Thus ensues fish-poseur madness, which halts those strolling by on a path from the parking lot to Purdy Lounge in their Prada sneakers. One second diners on the Stiltsville patio are peaceably noshing on signature Buffalo fish wings—a basket of surprisingly meaty pectoral fins glazed with an addictive, lip-stinging chile-lime sauce—the next, they’re in an ever-increasing flash mob of iPhone photographers. After the rubbernecking eases, the fish is slipped into one of two ice-filled, old-fashioned claw-footed bathtubs in front of the bar.

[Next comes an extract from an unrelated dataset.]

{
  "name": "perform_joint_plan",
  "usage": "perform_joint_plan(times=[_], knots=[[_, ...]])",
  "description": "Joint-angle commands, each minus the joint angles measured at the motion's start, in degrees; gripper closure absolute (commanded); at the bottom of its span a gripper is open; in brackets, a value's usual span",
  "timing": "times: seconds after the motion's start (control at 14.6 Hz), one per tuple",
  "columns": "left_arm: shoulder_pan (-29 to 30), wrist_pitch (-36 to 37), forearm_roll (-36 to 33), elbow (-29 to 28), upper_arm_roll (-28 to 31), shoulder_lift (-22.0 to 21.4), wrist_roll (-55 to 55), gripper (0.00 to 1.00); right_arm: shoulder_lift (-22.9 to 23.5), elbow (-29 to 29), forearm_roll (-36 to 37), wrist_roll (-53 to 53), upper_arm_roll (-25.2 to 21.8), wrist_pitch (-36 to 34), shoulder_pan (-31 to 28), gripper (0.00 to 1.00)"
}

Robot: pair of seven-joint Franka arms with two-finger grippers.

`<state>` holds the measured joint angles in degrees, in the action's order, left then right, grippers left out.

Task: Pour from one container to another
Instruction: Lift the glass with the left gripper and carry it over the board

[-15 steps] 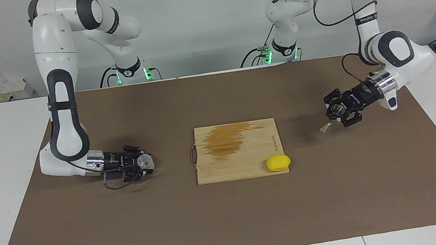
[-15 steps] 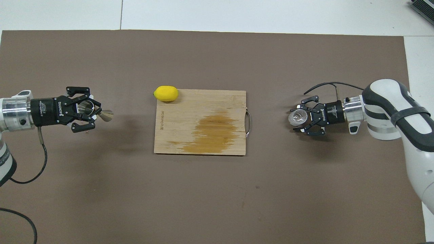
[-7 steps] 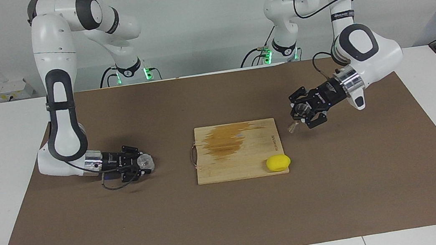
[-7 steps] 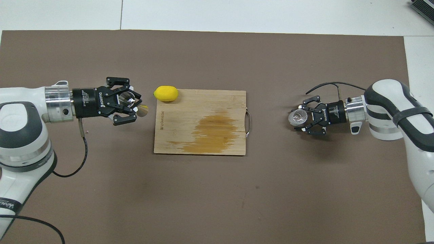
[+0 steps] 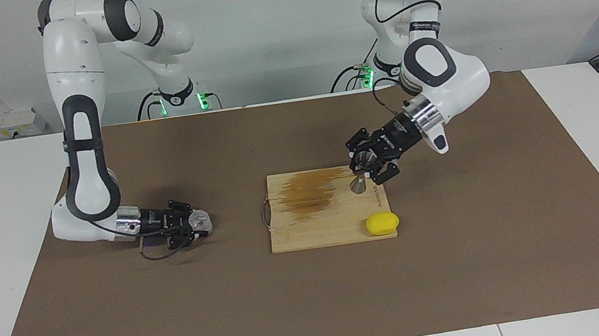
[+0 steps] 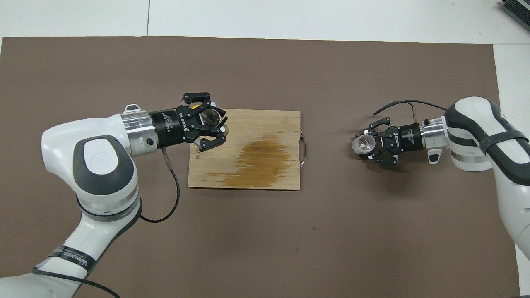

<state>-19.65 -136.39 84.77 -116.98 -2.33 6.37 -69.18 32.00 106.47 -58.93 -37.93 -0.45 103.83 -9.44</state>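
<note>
The facing view shows the lemon (image 5: 381, 223) whole, lying at the corner of the cutting board (image 5: 308, 230) farthest from the robots, toward the left arm's end; in the overhead view the left gripper (image 6: 209, 124) covers it except for a yellow sliver. The facing view also shows the jigger (image 5: 359, 178) from the side: an hourglass of two metal cones joined at a narrow waist, silver-grey and smooth, its lower cone at the board's surface. The overhead view shows instead the jigger's (image 6: 210, 118) round open mouth. The left gripper's (image 5: 367, 168) fingers are clamped on the jigger, over the board's end toward the left arm. The glass cup (image 6: 363, 144) appears in the overhead view as a clear, thick-walled ring; in the facing view the cup (image 5: 200, 222) is short and textured, low over the brown mat (image 5: 317, 304) near the right arm's end of the worktop. The right gripper's (image 5: 195, 226) fingers are clamped on the cup. The board is pale wood with a darker stain and a wire handle (image 6: 304, 149).
</note>
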Motion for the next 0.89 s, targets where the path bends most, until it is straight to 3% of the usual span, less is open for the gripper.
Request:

Whether intentional or not, this gonzo-style street marketing is pretty savvy. Stiltsville, which debuted in Sunset Harbour shortly after Hurricane Irma made landfall, is the only full-service restaurant on this bay-facing slice of its block. Its relative isolation from other, more populated segments of this neighborhood is a reminder of what its name represents: the collection of hand-built, painted wooden houses, of which only seven now remain in a nonprofit trust, perched on the sandy flats of northern Biscayne National Park.

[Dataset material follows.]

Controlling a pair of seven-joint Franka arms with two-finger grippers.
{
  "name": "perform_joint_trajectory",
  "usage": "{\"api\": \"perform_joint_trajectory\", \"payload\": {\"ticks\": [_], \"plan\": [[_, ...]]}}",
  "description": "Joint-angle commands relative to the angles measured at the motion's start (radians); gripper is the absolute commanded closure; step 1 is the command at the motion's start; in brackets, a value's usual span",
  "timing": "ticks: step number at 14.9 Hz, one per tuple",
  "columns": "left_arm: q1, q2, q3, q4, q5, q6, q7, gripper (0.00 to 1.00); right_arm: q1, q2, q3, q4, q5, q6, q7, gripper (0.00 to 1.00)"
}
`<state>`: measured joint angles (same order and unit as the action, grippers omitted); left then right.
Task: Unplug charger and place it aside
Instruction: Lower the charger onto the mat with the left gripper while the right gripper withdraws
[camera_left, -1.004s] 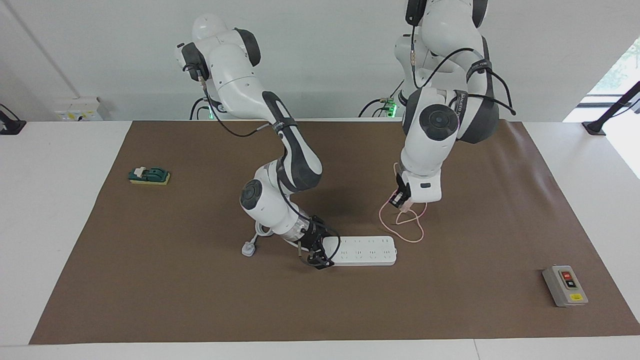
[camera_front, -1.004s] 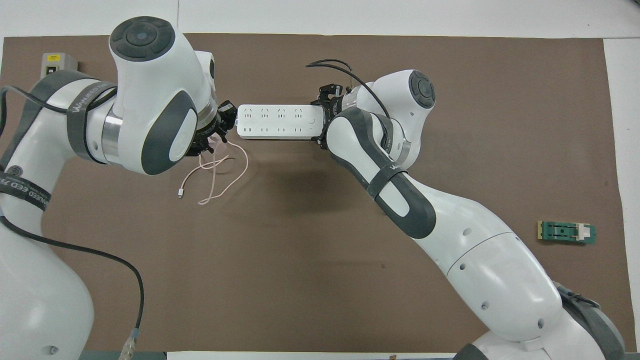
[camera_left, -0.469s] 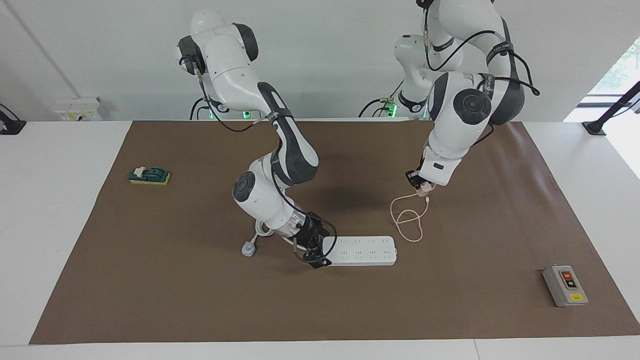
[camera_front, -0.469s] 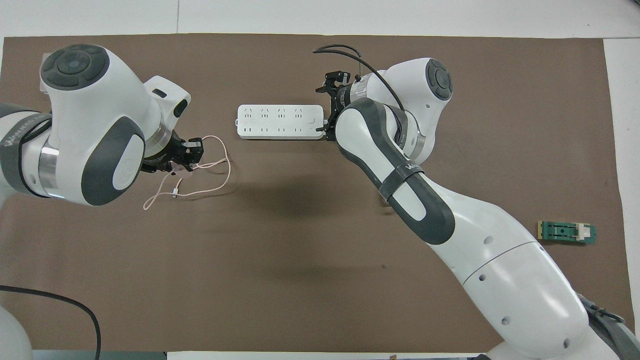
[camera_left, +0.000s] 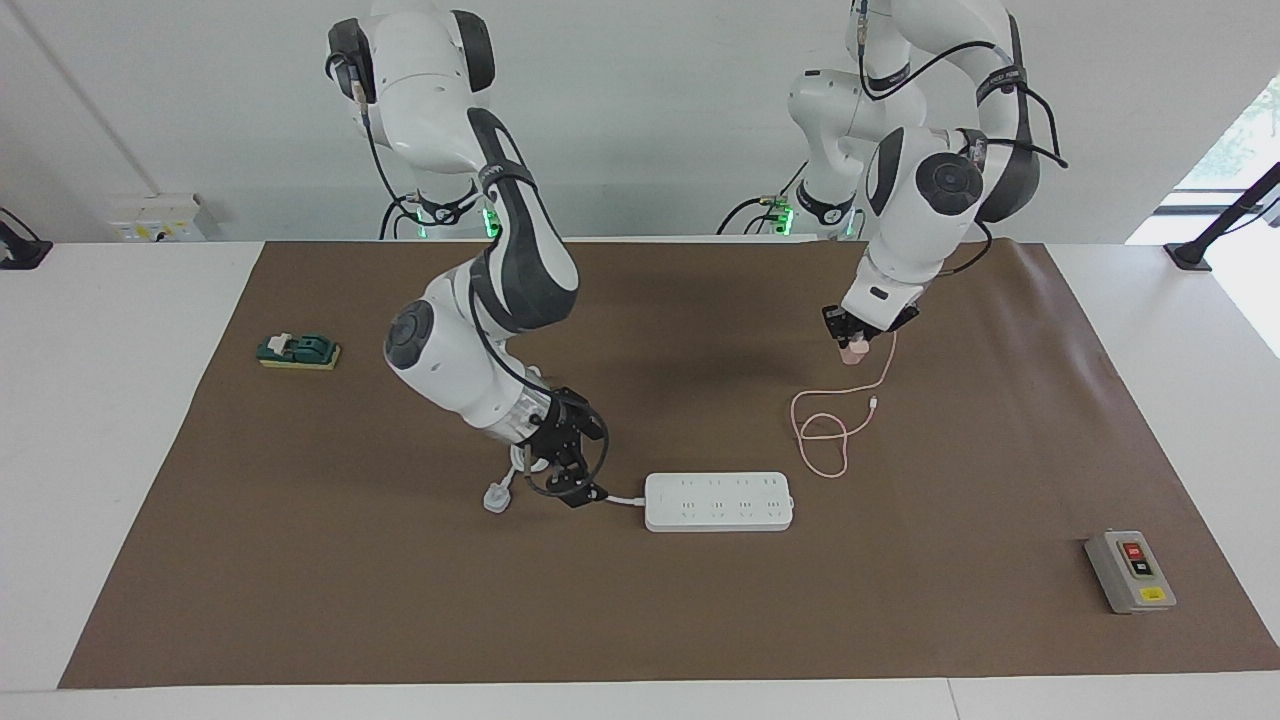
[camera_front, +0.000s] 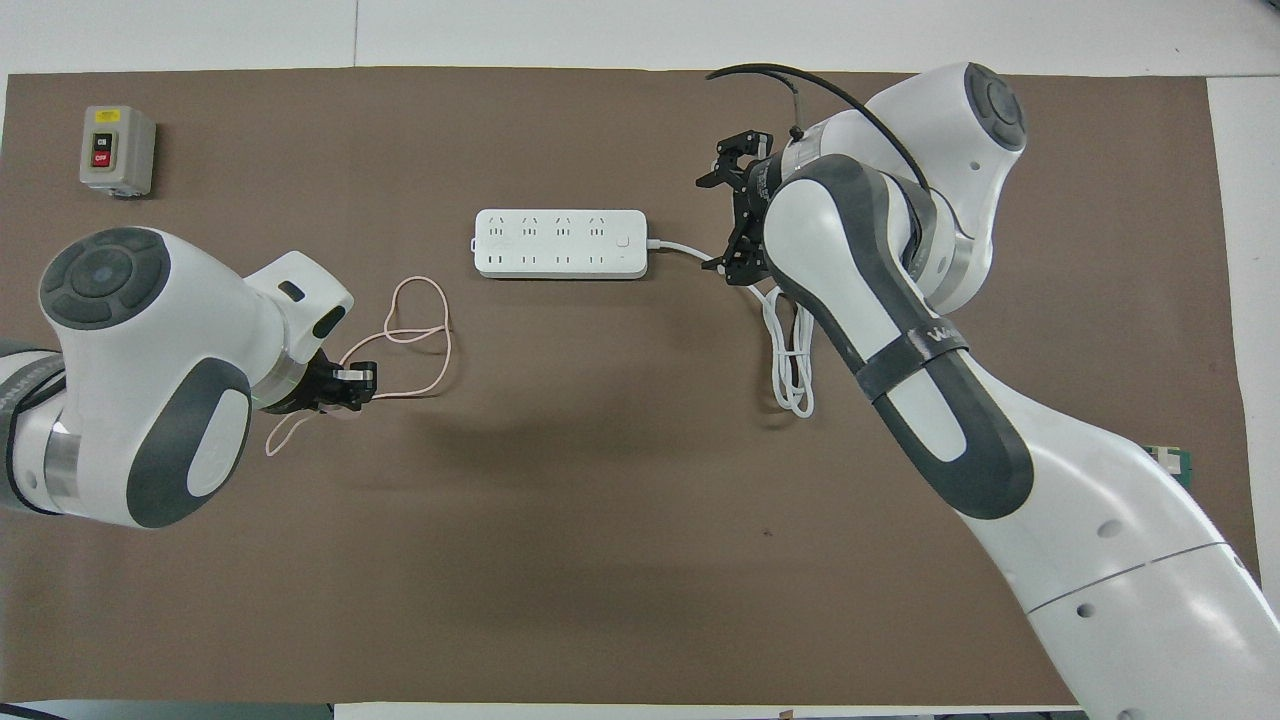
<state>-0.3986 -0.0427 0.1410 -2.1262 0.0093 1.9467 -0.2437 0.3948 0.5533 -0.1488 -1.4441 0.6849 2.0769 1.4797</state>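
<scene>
My left gripper (camera_left: 853, 343) is shut on the pale pink charger (camera_left: 853, 353) and holds it low over the brown mat, apart from the white power strip (camera_left: 718, 501). The charger's thin pink cable (camera_left: 826, 432) hangs down and loops on the mat; it also shows in the overhead view (camera_front: 418, 318) beside my left gripper (camera_front: 352, 386). My right gripper (camera_left: 577, 472) is open and empty, over the strip's thick white cord (camera_front: 790, 350), just off the strip's end (camera_front: 560, 243). It shows open in the overhead view (camera_front: 724, 218).
The strip's white plug (camera_left: 497, 497) lies on the mat under my right arm. A grey switch box (camera_left: 1130, 571) stands at the left arm's end, farther from the robots. A green block (camera_left: 298, 351) lies at the right arm's end of the brown mat (camera_left: 300, 560).
My left gripper has carried the charger and its cable away from the strip, toward the left arm's end. My right gripper has let go of the strip's end and drawn back along the cord.
</scene>
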Motion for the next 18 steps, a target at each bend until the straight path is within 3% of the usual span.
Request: {"api": "perform_joint_trajectory", "payload": {"ticks": [1,5,9,12,14,16,18], "plan": [[0.067,-0.077,-0.004,-0.135,0.014,0.093,0.133,1.0,-0.005,-0.085,0.0,-0.064,-0.051,-0.04,-0.013,0.0],[0.133,-0.105,-0.004,-0.241,0.014,0.204,0.247,1.0,-0.004,-0.186,-0.005,-0.067,-0.289,-0.148,-0.07,0.0],[0.149,-0.092,-0.004,-0.29,0.014,0.284,0.251,1.0,-0.059,-0.269,-0.02,-0.076,-0.32,-0.345,-0.309,0.0],[0.159,-0.088,-0.001,-0.33,0.015,0.325,0.259,1.0,-0.068,-0.306,-0.018,-0.076,-0.486,-0.451,-0.465,0.0],[0.202,-0.088,0.0,-0.331,0.015,0.325,0.293,0.74,-0.073,-0.332,-0.02,-0.076,-0.53,-0.486,-0.577,0.0],[0.256,-0.088,0.0,-0.333,0.015,0.317,0.342,0.35,-0.106,-0.369,-0.02,-0.078,-0.532,-0.492,-0.689,0.0],[0.294,-0.088,0.0,-0.33,0.015,0.316,0.369,0.08,-0.142,-0.389,-0.02,-0.079,-0.532,-0.52,-0.839,0.0]]}}
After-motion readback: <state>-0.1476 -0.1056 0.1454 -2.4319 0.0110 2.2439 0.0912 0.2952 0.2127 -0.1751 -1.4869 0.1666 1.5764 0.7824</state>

The quirky past of Stiltsville is referenced throughout the restaurant’s rum-heavy cocktail menu. Eddie Walker’s Hideout (Bacardi 8, chocolate bitters, Hellfire bitters and demerara syrup) is named after Captain Eddie “Crawfish” Walker, the first to build a commercial shack selling bait and beer in the 1930s. The Bikini Club (Don Q Añejo, Peychaud bitters, Velvet Falernum, passion fruit purée and lime juice) honors the 150-foot yacht JEFF that was grounded on the flats and turned into a nude sunbathing club by enterprising owner Harry Churchville. Hurricane Betsy (Don Q Cristal, Lemon Hart, vanilla-pear purée, ginger syrup and ginger beer) nods to the 1965 storm with 120-mile-per-hour winds and 11-foot storm surge that left various parts of Florida devastated.
These are the kinds of neatly balanced cocktails you wish to imbibe precisely when the sun drops its yolk into the bay, and contrast with a tray of thyme-flecked and butter-toasted saltines, spread with cherrywood-smoked fish dip, the inherent fattiness of which is arrested by the tang of pickles.